Huawei has strongly rejected claims that it poses a national security threat. On Tuesday, a Huawei spokesperson said in a statement that “banning specific vendors based on country origin will do nothing to protect America’s telecommunications networks.”
The FCC’s proposal will only hurt under-served rural US areas and “further widen the digital divide; slowing the pace of economic development,” the spokesperson said, adding that the company remains open to talking with the US government and policy makers.
The company has also said in the past that because equipment sales to American operators make up just a tiny fraction of its business, being pushed out of the United States altogether would not have a material impact on its business.
That’s in stark contrast to the White House action barring US firms from selling to Huawei, a move that threatens Huawei’s smartphone business by removing access to Google services.

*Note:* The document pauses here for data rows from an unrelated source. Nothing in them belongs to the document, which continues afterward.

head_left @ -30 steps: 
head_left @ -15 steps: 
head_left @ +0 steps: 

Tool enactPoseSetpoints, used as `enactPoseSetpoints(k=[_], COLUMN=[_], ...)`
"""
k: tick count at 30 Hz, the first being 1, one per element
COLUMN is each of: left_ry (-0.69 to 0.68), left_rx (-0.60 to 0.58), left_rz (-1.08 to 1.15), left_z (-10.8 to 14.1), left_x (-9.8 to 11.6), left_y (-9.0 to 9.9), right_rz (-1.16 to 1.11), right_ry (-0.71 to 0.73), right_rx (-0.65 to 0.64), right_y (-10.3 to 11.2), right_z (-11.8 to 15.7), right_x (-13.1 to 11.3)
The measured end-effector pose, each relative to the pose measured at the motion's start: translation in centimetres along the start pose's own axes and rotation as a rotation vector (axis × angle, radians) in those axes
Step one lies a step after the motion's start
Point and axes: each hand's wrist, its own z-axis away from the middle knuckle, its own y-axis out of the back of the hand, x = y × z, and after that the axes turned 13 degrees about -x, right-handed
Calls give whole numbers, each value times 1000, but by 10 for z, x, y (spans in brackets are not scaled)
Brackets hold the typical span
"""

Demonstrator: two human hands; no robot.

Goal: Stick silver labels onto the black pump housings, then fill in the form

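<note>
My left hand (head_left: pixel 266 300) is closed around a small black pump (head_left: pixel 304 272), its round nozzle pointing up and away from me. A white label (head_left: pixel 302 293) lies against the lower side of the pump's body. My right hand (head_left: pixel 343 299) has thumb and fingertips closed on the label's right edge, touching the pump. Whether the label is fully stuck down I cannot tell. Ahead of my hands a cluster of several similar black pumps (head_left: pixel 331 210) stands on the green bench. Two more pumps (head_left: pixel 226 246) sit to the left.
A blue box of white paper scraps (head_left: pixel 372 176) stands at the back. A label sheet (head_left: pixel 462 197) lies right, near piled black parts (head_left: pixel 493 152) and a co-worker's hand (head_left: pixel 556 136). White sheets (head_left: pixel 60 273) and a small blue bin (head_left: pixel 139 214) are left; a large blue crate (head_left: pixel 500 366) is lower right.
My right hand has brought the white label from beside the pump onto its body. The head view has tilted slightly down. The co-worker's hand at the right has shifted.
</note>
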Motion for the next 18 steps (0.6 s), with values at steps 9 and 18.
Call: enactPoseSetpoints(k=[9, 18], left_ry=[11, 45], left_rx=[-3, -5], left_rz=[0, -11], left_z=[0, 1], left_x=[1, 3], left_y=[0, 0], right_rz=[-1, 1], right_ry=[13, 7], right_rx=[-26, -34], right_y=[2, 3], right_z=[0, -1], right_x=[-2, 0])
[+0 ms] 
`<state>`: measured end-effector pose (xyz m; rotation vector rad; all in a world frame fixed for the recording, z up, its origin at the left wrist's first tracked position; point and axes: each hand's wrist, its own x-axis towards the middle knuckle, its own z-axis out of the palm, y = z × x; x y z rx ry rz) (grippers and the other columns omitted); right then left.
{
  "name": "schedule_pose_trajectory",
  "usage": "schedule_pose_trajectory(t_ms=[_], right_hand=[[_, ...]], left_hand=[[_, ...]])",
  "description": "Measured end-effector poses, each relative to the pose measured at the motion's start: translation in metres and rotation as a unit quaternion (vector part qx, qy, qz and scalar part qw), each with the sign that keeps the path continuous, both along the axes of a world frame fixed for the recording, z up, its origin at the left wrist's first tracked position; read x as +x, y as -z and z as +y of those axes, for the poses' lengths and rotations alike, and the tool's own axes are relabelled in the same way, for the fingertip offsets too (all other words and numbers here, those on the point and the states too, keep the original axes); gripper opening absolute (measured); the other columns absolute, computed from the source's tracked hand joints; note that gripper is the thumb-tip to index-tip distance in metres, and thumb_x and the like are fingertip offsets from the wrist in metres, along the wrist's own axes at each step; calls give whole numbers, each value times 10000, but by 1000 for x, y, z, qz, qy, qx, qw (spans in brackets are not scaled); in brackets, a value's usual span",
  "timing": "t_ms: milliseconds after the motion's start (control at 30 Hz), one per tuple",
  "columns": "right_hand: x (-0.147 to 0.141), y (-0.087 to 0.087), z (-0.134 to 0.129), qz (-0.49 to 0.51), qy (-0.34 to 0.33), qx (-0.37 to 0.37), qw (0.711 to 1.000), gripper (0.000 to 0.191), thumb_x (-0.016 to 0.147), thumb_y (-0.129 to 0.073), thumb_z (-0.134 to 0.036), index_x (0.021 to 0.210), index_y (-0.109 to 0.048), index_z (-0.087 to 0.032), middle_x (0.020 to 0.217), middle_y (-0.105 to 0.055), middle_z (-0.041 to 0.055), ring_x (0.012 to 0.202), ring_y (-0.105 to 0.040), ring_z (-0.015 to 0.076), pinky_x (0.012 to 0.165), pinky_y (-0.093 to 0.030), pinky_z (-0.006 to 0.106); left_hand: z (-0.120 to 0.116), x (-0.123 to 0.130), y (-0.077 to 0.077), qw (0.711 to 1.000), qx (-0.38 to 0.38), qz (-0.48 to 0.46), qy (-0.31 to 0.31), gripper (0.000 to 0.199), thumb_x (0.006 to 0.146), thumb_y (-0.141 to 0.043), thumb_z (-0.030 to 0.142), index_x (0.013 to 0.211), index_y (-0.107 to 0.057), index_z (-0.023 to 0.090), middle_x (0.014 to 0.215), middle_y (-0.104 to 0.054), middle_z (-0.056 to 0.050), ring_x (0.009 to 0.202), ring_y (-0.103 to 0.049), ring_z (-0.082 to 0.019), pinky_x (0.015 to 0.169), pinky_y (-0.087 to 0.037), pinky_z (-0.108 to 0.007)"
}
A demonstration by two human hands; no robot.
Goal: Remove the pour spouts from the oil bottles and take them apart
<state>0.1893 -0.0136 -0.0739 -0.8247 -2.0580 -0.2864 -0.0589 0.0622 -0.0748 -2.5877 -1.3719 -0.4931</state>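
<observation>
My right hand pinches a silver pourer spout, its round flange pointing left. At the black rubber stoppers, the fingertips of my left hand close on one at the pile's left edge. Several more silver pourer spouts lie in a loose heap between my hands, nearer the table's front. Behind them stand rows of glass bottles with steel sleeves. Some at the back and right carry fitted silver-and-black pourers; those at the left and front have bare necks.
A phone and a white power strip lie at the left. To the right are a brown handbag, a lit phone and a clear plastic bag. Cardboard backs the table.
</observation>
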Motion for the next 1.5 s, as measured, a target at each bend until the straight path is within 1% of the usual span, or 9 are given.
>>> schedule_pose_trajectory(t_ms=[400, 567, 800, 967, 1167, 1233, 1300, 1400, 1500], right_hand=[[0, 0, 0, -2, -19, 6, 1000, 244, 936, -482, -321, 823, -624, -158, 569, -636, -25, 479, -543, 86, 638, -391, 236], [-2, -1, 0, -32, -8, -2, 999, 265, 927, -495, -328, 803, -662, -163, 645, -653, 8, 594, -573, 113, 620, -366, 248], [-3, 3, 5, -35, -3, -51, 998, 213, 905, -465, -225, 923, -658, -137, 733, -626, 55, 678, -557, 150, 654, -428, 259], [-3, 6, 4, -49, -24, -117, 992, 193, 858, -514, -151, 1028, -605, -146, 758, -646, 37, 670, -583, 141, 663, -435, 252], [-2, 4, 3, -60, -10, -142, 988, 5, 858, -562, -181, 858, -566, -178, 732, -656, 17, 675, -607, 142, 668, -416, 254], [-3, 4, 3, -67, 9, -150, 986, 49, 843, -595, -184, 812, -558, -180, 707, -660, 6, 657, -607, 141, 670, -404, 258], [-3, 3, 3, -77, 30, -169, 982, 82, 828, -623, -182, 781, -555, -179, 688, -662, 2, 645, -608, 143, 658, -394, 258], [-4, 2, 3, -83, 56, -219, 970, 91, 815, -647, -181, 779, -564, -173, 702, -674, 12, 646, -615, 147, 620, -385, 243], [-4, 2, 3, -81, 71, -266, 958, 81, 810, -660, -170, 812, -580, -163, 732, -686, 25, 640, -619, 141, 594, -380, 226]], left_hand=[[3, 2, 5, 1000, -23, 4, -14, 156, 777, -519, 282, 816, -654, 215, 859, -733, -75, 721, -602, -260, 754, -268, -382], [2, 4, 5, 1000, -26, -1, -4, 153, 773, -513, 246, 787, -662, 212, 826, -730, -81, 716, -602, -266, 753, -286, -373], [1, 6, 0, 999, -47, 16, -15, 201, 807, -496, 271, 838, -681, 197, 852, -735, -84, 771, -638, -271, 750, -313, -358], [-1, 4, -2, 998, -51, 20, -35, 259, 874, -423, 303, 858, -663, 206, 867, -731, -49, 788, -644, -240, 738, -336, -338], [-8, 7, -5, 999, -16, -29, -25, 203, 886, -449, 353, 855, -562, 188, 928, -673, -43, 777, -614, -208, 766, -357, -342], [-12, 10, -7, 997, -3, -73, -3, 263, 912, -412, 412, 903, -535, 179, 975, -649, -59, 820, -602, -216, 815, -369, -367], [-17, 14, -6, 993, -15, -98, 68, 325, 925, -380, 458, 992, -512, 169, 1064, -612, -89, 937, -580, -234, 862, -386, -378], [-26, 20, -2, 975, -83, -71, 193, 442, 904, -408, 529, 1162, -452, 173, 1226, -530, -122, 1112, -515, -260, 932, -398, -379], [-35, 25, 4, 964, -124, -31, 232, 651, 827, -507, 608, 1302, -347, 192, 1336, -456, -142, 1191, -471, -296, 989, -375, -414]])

ZTE did not immediately respond to a request for comment. But the firm has also in the past disputed claims that its products pose a national security threat to the United States.
The company didn’t break out regional sales figures in its quarterly earnings report this week, but its business with American network carriers pales in comparison to what it makes in its home country. Analysts at brokerage firm Jefferies say that in the last two years, ZTE generated 72% of its carrier revenue from China.